Iran Cracks Down on Crypto Exchanges as BTC Buying Trend Catches On
To combat capital flight from Iran, the country's government is allegedly blocking internet access to known foreign cryptocurrency exchanges.
Iran has seen a significant rise in capital flight from locals who wish to exchange their rials for Bitcoin. The country has been hit hard by sanctions re-imposed by the Trump administration in the United States. To staunch the flow of rial, the government of Iran is allegedly blocking access to foreign exchanges at the ISP level.
“Every crypto exchange in Iran [has been] filtered since May,” said an anonymous Bitcoin advocate in the country.
At the beginning of that month, we discovered that $2.5 billion has poured out of Iran’s economy for Bitcoin purchases due to the hyperinflation of the rial. This revelation came from Mohammad Reza Pourebrahimi, the chairman of the parliamentary economic commission, who had concerns about the outflow of currency from Iran.

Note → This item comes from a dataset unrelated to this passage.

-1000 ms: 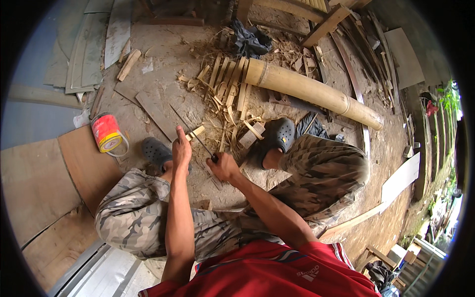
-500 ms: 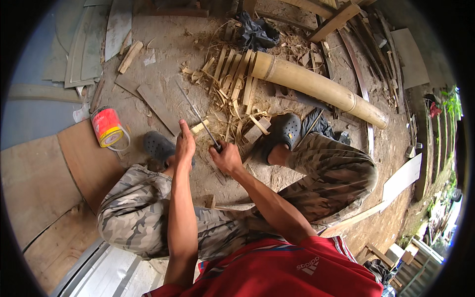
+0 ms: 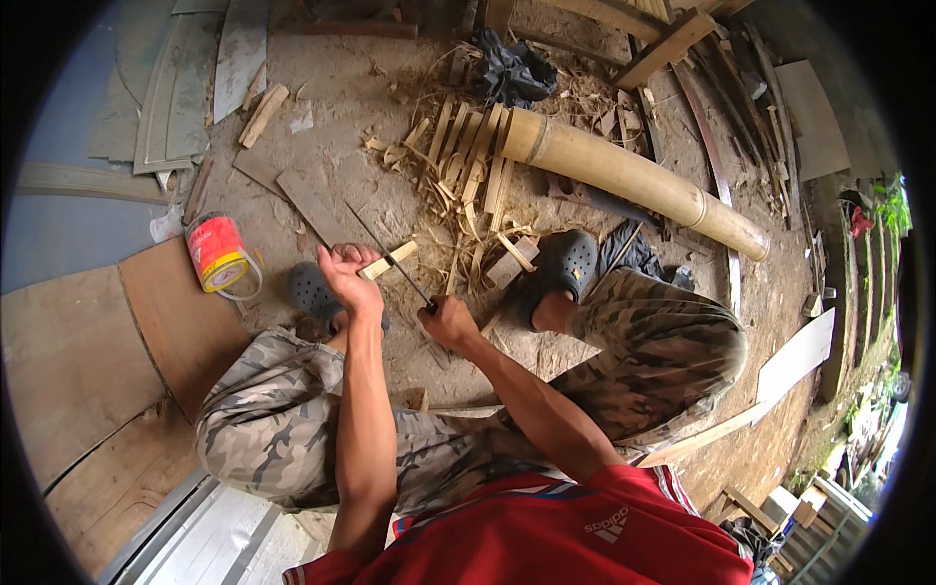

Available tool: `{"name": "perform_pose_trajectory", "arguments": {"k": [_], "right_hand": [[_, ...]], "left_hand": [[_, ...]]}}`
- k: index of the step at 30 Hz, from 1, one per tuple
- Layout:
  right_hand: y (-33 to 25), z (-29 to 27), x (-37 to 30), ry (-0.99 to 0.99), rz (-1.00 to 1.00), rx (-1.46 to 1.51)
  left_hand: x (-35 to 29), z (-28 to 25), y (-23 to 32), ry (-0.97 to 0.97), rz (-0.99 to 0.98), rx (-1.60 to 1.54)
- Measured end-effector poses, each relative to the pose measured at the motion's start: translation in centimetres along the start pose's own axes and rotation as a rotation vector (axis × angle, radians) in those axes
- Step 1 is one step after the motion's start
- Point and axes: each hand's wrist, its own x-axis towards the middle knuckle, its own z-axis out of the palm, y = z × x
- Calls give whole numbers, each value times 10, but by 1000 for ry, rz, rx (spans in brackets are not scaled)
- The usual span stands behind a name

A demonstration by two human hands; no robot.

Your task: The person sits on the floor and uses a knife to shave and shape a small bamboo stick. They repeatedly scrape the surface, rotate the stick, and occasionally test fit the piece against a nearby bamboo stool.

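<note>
A short, pale bamboo strip (image 3: 392,259) sticks out to the right from my left hand (image 3: 351,280), whose palm is turned up and fingers are curled around one end. My right hand (image 3: 452,323) is closed around the dark handle of a long, thin-bladed knife (image 3: 389,253). The blade slants up and to the left, and crosses the strip in this view; whether the two touch, I cannot tell. Beyond my hands lie several split bamboo strips (image 3: 456,146) and curled shavings (image 3: 458,210) on the ground.
A thick bamboo pole (image 3: 624,175) lies beyond my right foot. Black plastic (image 3: 512,70) is heaped near its far end. At left stands a red and yellow bucket (image 3: 217,252) beside plywood sheets (image 3: 180,327). My feet in dark clogs (image 3: 565,263) flank the work area.
My left hand has rolled palm up, and its fingers now curl where they were stretched. The bamboo strip shows more fully. The knife stays in my right hand, its blade turned more edge-on.
</note>
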Motion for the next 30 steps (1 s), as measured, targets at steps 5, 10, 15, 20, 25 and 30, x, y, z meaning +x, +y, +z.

Together with his statement to the Ibena newspaper, Pourebrahimi also spoke about work on a national cryptocurrency, perhaps to bypass the sanctions that have been reinstated since US President Donald Trump reversed an Obama-era deal that Iran and the United States had with regard to Iran’s nuclear energy development.

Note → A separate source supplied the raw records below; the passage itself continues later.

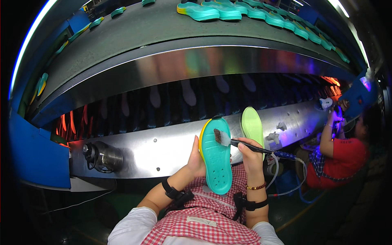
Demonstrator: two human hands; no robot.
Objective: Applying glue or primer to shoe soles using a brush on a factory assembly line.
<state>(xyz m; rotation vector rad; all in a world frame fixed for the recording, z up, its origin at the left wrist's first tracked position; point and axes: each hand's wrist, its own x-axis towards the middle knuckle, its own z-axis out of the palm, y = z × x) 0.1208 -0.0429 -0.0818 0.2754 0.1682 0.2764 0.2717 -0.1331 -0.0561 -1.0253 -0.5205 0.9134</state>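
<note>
A turquoise shoe sole (218, 159) with a yellow edge is held upright in front of me. My left hand (197, 160) grips it by its left side, the thumb along the rim. In my right hand (251, 157) is a brush (245, 145) with a black handle, fed by a thin clear tube. Its dark bristles rest on or just over the upper part of the sole's inner face; I cannot tell whether they touch. Small holes dot the sole's lower end. Behind my right hand a pale green sole (252, 125) leans on the metal ledge.
A dark jug (102, 157) stands on the metal ledge (141, 159) at left. Beyond the ledge, dark insole shapes lie in a slot glowing red at its ends. Turquoise soles (232, 11) line the upper conveyor (155, 30). A co-worker in red (337, 157) sits at right.
</note>
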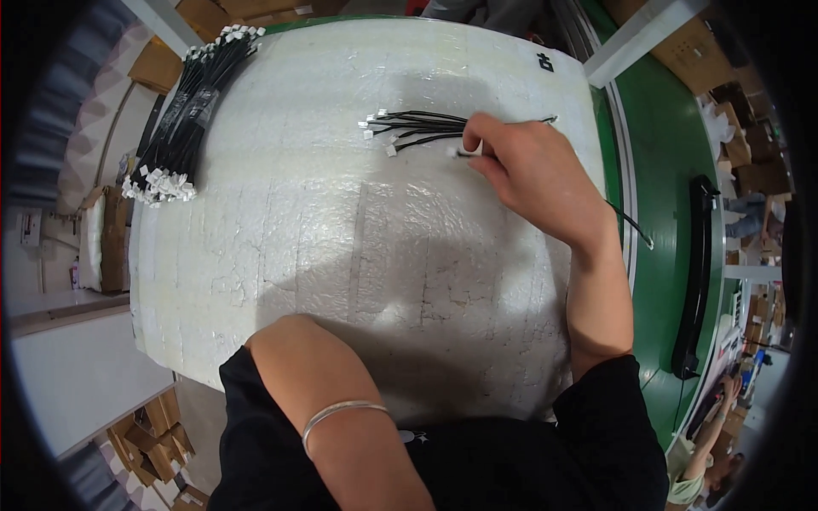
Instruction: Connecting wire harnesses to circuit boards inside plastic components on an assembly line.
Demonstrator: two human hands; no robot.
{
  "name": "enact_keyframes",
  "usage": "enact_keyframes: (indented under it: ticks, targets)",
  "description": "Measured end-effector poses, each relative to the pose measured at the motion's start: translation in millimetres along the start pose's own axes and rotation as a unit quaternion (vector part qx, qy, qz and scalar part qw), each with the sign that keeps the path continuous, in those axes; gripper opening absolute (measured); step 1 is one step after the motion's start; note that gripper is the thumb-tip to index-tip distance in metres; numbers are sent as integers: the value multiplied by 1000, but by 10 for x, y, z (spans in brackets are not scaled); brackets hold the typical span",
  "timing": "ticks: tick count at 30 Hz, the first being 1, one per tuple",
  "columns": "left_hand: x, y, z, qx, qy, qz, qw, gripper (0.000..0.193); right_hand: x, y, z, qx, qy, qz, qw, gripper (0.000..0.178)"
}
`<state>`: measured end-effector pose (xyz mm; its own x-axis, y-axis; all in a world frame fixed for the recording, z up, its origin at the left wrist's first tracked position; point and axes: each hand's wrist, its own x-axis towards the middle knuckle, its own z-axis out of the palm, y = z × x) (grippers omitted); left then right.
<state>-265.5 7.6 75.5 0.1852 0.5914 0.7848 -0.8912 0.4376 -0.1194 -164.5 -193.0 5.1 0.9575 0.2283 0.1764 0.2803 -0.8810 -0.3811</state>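
Note:
My right hand [545, 175] is closed, thumb and forefinger pinched over a small group of black cables [426, 119] lying on the foam-covered work surface. One black cable [630, 223] runs out from behind my right wrist, its tip hanging past the right edge. A white connector [460, 153] shows just left of my thumb. The fingers hide the middle of the group; white plugs [381, 119] fan out at its left end. My left arm [324, 366], with a silver bangle, bends back toward me, and its hand lies below the picture.
A thick taped bundle of black cables [189, 111] with white plugs lies at the far left of the white foam surface [256, 247]. To the right are a green bench [660, 153] and a long black bar [694, 281]. Another person's arm [711, 430] shows at lower right.

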Motion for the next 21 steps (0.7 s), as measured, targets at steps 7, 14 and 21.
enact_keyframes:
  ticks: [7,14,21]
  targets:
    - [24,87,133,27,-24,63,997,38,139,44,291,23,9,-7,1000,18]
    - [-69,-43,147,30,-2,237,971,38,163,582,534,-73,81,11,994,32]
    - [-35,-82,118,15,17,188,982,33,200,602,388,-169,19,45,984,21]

Trump’s moves led to a sharp decline in demand for the Iranian rial, and launched the currency toward its current annual inflation rate of 127%. The populace reacted to this by quickly offloading what rial they had to purchase any stable asset they could access.

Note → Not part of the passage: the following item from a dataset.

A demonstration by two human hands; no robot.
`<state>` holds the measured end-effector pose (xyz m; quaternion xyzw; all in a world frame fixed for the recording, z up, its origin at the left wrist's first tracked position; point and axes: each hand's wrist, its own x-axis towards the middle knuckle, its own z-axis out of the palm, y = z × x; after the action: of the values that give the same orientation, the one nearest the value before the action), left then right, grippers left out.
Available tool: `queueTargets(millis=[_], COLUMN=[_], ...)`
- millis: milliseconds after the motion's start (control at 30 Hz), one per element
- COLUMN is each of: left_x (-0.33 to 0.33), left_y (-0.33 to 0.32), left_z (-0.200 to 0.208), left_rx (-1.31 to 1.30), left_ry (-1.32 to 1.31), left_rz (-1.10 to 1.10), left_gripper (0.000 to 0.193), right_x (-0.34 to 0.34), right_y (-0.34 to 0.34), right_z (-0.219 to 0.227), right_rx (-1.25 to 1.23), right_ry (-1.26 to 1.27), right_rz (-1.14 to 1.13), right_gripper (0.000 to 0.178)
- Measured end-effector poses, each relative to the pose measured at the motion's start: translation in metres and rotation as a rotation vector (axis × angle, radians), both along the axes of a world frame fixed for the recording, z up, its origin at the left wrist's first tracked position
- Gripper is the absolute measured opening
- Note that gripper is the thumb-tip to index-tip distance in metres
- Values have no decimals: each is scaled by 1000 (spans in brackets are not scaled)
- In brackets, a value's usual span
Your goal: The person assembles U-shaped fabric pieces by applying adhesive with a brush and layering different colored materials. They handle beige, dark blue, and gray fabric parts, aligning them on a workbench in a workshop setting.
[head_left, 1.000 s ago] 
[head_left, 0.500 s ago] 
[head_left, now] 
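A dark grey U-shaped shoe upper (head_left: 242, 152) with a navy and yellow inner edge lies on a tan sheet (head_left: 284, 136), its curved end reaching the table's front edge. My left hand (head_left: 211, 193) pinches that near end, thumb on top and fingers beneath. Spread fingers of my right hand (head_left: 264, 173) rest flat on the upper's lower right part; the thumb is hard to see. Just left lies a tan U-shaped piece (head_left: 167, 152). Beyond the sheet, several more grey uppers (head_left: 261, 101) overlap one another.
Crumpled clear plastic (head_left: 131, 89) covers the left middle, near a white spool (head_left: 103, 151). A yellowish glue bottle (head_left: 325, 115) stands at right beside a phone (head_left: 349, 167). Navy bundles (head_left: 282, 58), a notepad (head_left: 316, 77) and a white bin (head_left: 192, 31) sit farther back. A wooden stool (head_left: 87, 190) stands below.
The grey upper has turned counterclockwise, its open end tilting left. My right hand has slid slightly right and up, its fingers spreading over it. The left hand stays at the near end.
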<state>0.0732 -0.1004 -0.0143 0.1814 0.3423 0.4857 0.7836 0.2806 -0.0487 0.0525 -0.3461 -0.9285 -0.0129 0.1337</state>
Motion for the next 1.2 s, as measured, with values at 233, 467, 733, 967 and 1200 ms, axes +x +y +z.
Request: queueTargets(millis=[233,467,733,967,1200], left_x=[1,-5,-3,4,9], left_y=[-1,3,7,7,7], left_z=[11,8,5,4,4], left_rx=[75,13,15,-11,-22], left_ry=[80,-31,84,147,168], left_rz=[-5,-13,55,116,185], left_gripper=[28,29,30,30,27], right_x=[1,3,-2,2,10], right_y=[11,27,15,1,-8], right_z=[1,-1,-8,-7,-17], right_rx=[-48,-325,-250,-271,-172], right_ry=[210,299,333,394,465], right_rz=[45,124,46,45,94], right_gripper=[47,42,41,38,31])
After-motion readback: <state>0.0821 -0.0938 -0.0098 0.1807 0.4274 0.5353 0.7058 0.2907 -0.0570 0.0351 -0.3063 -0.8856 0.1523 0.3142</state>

While BTC is by no means stable, it has a better track record than the currencies of many politically unstable countries.
We spotted a similar trend in Venezuela towards the end of May, when one Satoshi (0.00000001 BTC) started to approach six bolivars. The impressive degree of inflation in the country prompted sites like localbitcoins to see volumes of over 3,870,000,000,000 bolivars.
Iran’s censorship of exchanges is likely to yield similar results, as the population finds new, more “underground” ways of making these purchases.